- [Exercise]:
Exact reproduction is required for the lines below starting at the line with "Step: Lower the" and ending at the line with "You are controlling", both included. No other lines, and no pictures.

- [Data provided]:
┌────────
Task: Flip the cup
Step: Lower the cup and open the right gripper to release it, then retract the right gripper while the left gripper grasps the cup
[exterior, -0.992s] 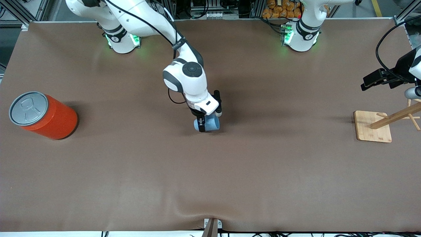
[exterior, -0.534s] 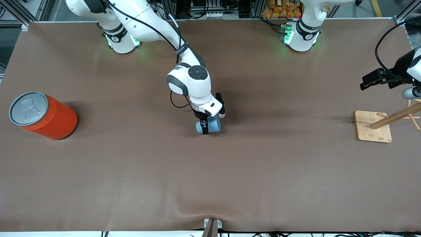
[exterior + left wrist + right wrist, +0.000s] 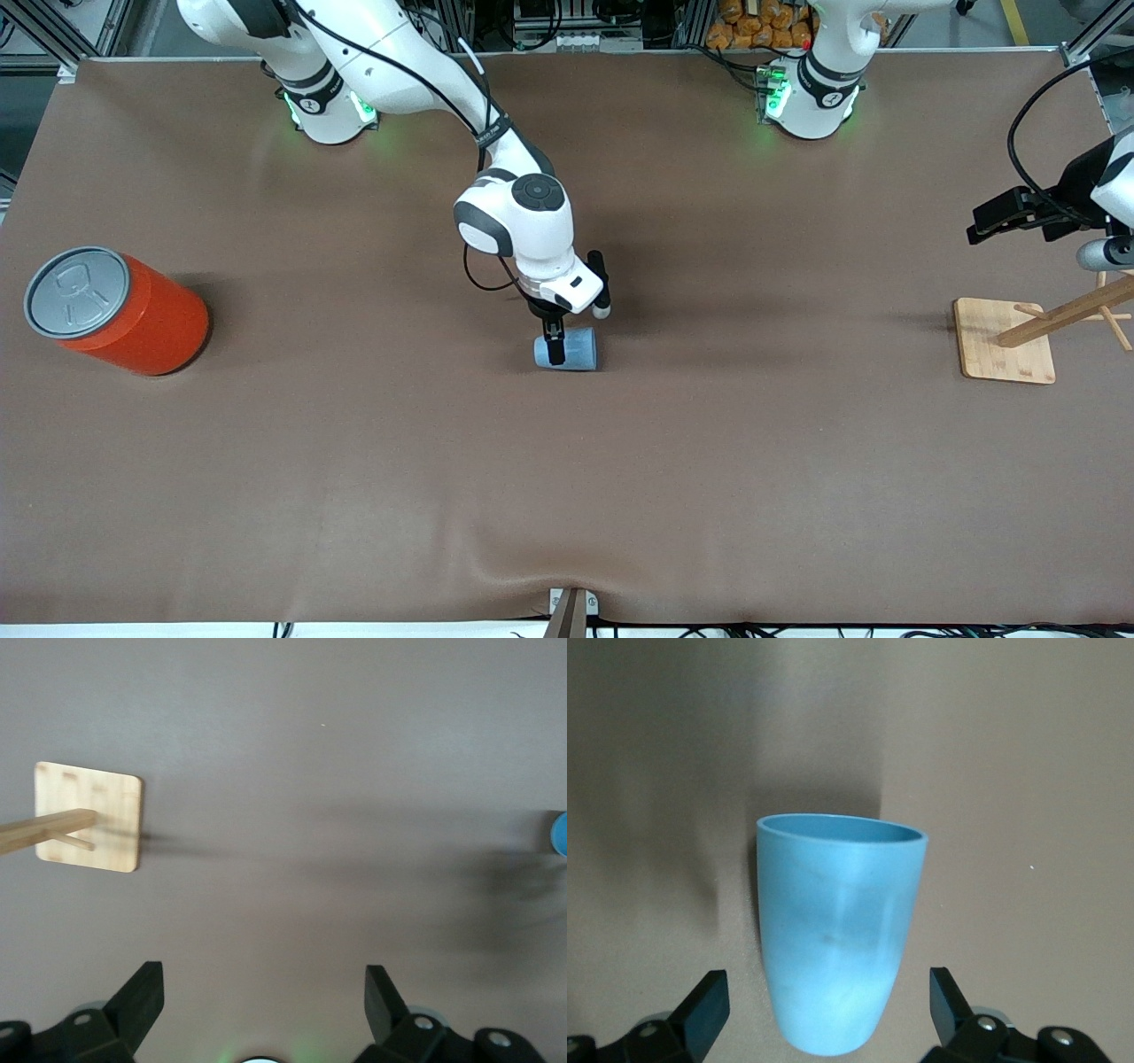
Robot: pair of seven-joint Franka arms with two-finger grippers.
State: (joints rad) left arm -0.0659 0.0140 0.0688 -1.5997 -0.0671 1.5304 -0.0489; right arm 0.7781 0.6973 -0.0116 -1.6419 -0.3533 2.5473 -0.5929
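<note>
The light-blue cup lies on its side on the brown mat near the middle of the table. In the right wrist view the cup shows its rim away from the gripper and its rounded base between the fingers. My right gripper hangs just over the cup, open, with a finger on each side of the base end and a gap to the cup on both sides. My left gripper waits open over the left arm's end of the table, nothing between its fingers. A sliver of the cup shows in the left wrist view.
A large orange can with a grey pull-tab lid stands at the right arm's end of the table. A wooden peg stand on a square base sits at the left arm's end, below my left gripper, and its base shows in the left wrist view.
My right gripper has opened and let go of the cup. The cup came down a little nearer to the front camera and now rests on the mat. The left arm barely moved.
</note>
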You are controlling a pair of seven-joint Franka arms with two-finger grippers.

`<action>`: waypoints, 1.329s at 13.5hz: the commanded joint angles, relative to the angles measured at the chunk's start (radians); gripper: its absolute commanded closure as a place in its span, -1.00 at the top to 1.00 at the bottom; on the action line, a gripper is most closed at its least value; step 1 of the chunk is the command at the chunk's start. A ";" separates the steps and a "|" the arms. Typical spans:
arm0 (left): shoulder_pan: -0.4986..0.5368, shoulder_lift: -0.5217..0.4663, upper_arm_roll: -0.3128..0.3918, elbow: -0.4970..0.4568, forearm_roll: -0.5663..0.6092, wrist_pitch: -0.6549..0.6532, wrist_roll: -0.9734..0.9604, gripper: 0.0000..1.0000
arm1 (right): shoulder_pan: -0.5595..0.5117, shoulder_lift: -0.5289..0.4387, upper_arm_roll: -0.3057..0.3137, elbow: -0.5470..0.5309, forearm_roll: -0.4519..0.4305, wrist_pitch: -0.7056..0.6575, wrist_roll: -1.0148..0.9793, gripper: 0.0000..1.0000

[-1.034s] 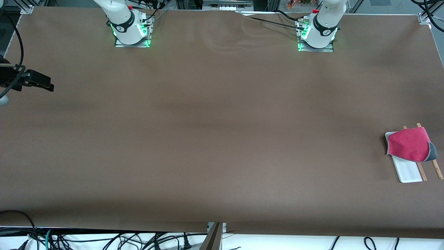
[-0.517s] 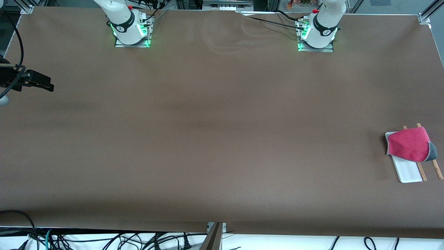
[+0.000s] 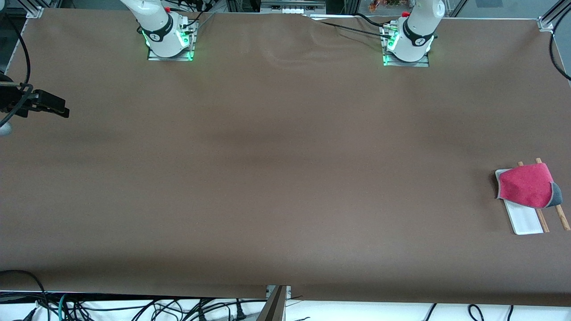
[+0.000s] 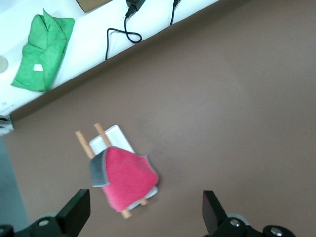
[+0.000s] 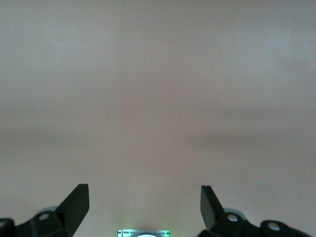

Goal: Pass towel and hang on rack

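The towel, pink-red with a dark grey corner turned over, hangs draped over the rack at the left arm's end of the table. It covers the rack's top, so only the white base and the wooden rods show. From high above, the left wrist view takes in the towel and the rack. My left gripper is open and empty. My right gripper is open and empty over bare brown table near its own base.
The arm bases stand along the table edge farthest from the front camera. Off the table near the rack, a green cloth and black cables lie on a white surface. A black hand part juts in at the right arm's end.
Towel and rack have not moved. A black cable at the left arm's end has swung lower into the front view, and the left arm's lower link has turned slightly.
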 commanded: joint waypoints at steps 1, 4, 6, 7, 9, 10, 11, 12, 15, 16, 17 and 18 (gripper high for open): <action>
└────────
- [Completed task]:
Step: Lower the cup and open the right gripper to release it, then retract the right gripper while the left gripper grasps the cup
[exterior, -0.992s] 
[exterior, -0.534s] 
[exterior + left wrist + right wrist, +0.000s] 
Robot: pair of seven-joint Franka arms with two-finger grippers.
State: (joints rad) left arm -0.0659 0.0140 0.0688 -1.5997 -0.0671 1.5304 -0.0489; right arm 0.7781 0.6973 -0.0116 -1.6419 -0.3533 2.5473 -0.5929
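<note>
The light-blue cup lies on its side on the brown mat near the middle of the table. In the right wrist view the cup shows its rim away from the gripper and its rounded base between the fingers. My right gripper hangs just over the cup, open, with a finger on each side of the base end and a gap to the cup on both sides. My left gripper waits open over the left arm's end of the table, nothing between its fingers. A sliver of the cup shows in the left wrist view.
A large orange can with a grey pull-tab lid stands at the right arm's end of the table. A wooden peg stand on a square base sits at the left arm's end, below my left gripper, and its base shows in the left wrist view.
My right gripper has opened and let go of the cup. The cup came down a little nearer to the front camera and now rests on the mat. The left arm barely moved.
</note>
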You are controlling a pair of seven-joint Franka arms with two-finger grippers.

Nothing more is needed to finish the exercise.